Allpix² should already be implemented somehow according to https://github.com/scikit-hep/uproot/issues/485

is this published to the repository yet? I got the uproot package via pip3.

ClundXIII avatar Jun 20 '20 19:06 ClundXIII

Can you post the output of the code above?

tamasgal avatar Jun 21 '20 01:06 tamasgal

Can you post the output of the code above?

asgenobj(STLVector(Pointer(allpix_3a3a_PixelHit)))
<TBranchElement b'timepix' at 0x7f9327e21128>
timepix                    TStreamerSTL               asgenobj(STLVector(Pointer(allpix_3a3a_PixelHit)))
None
Traceback (most recent call last):
  File "path/to/extractFromRoot.py", line 15, in <module>
    print(data.array(asgenobj(STLVector(Pointer("allpix_3a3a_PixelHit")))))
TypeError: __init__() missing 2 required positional arguments: 'context' and 'skipbytes'

ClundXIII avatar Jun 21 '20 06:06 ClundXIII

The problem is that this par in allpix_3a3a_PixelHit could not be parsed:

        _raise_notimplemented('TStreamerSTL', "{'_classversion': 4, '_fOffset': 0, '_fName': b'mc_particles_', '_fTitle': b'', '_fType': 500, '_fSize': 24, '_fArrayLength': 0, '_fArrayDim': 0, '_fMaxIndex': array([0, 0, 0, 0, 0], dtype=int32), '_fTypeName': b'vector<TRef>', '_fXmin': 0.0, '_fXmax': 0.0, '_fFactor': 0.0, '_fSTLtype': 1, '_fCtype': 61}", source, cursor)

Do you have the source code for allpix::PixelHit?

tamasgal avatar Jun 21 '20 10:06 tamasgal

Do you have the source code for allpix::PixelHit?

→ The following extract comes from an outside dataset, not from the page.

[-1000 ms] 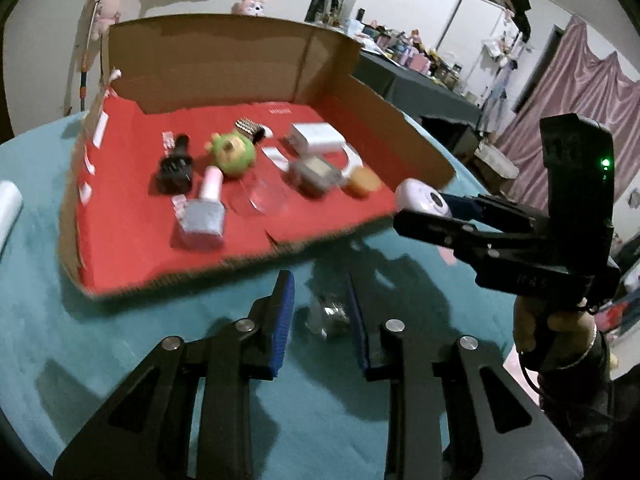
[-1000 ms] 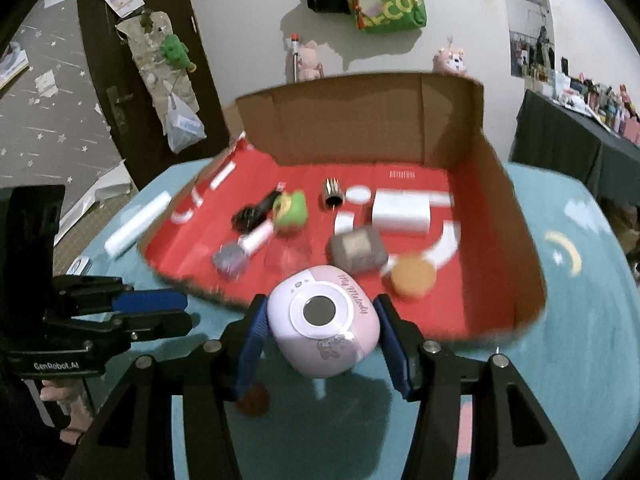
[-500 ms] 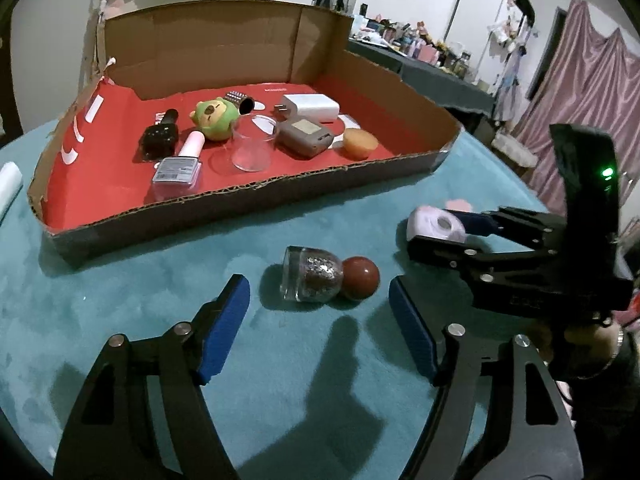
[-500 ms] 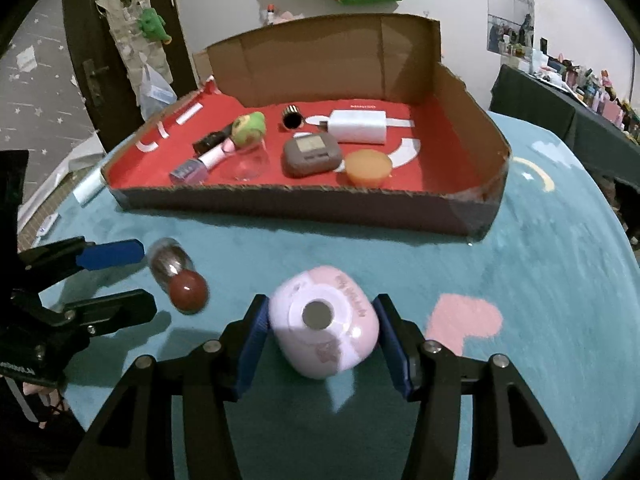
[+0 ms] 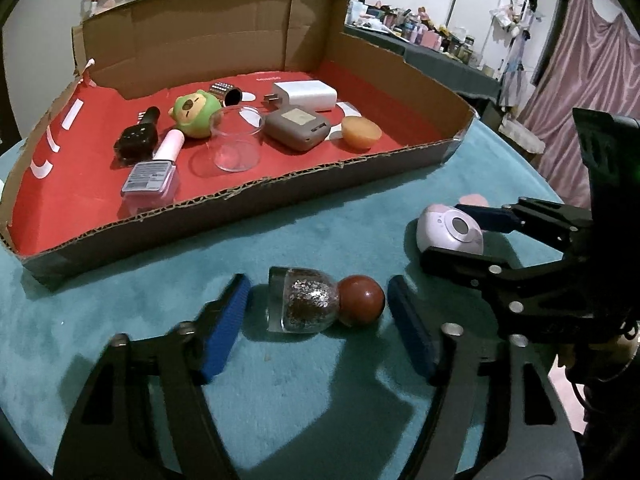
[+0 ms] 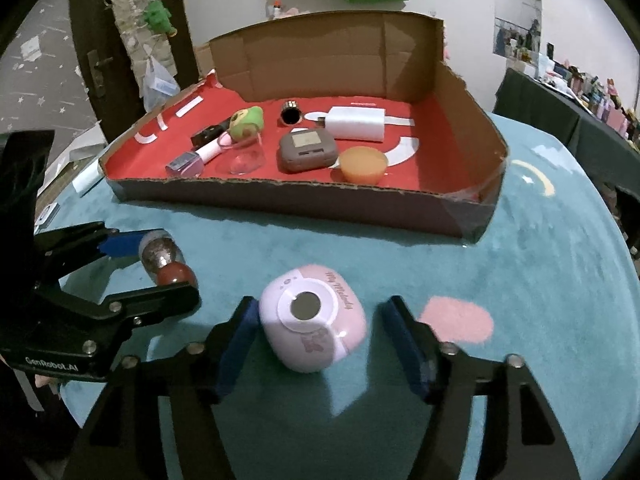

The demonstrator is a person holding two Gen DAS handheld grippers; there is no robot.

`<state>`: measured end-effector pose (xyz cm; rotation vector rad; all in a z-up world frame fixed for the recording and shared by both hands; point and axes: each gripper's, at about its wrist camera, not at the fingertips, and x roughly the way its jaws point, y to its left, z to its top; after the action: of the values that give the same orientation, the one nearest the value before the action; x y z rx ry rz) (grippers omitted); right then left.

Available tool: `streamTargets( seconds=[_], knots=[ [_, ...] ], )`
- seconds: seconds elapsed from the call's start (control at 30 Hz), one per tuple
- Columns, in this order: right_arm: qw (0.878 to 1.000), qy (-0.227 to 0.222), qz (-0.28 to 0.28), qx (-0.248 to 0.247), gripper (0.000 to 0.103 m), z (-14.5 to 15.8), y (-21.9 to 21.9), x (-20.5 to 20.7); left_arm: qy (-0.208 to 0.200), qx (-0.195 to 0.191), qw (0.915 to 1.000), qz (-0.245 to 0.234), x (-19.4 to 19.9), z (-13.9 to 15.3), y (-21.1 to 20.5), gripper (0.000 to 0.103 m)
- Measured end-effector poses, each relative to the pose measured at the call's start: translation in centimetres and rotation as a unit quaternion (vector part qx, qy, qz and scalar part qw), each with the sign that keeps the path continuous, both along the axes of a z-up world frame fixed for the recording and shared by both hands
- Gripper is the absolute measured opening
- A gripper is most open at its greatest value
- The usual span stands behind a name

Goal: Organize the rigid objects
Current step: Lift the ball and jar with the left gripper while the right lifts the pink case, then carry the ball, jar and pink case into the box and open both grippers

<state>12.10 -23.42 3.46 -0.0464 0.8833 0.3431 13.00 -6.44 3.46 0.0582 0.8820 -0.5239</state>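
L tongs (image 5: 318, 314): jaws closing, not yet on anything. Glitter bottle (image 5: 304, 304) w/ red ball cap lies on its side between the blue pads, small gap each side, resting on the teal table cover (image 5: 280, 400).

R tongs (image 6: 320, 330): jaws part-open around the pink toy camera (image 6: 314, 322). L pad touching or just beside it, can't tell which; R pad clearly apart. Camera sits on the cover, lens up, not lifted.

Cardboard tray (image 6: 304, 204), red floor, stands beyond both items, near. Inside: green plush figure (image 5: 194, 114), clear cup (image 5: 236, 138), nail polish bottle (image 5: 154, 172), black item (image 5: 136, 140), grey case (image 5: 298, 126), white charger (image 5: 306, 94), orange puck (image 5: 360, 130), small metal tube (image 5: 226, 92). All apart from my tongs.
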Motion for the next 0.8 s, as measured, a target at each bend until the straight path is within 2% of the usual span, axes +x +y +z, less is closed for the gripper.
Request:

This should be it: https://gitlab.cern.ch/allpix-squared/allpix-squared/-/blob/master/src/objects/PixelHit.hpp

ClundXIII avatar Jun 21 '20 17:06 ClundXIII

This is the relevant part of the generated interpretation code from uproot:

        allpix_3a3a_Object._readinto(self, source, cursor, context, parent)
        self._pixel_5f_ = allpix_3a3a_Pixel.read(source, cursor, context, self)
        self._time_5f_, self._signal_5f_ = cursor.fields(source, cls._format1)
        self._pixel_5f_charge_5f_ = TRef.read(source, cursor, context, self)
        _raise_notimplemented('TStreamerSTL', "{'_classversion': 4, '_fOffset': 0, '_fName': b'mc_particles_', '_fTitle': b'', '_fType': 500, '_fSize': 24, '_fArrayLength': 0, '_fArrayDim': 0, '_fMaxIndex': array([0, 0, 0, 0, 0], dtype=int32), '_fTypeName': b'vector<TRef>', '_fXmin': 0.0, '_fXmax': 0.0, '_fFactor': 0.0, '_fSTLtype': 1, '_fCtype': 61}", source, cursor)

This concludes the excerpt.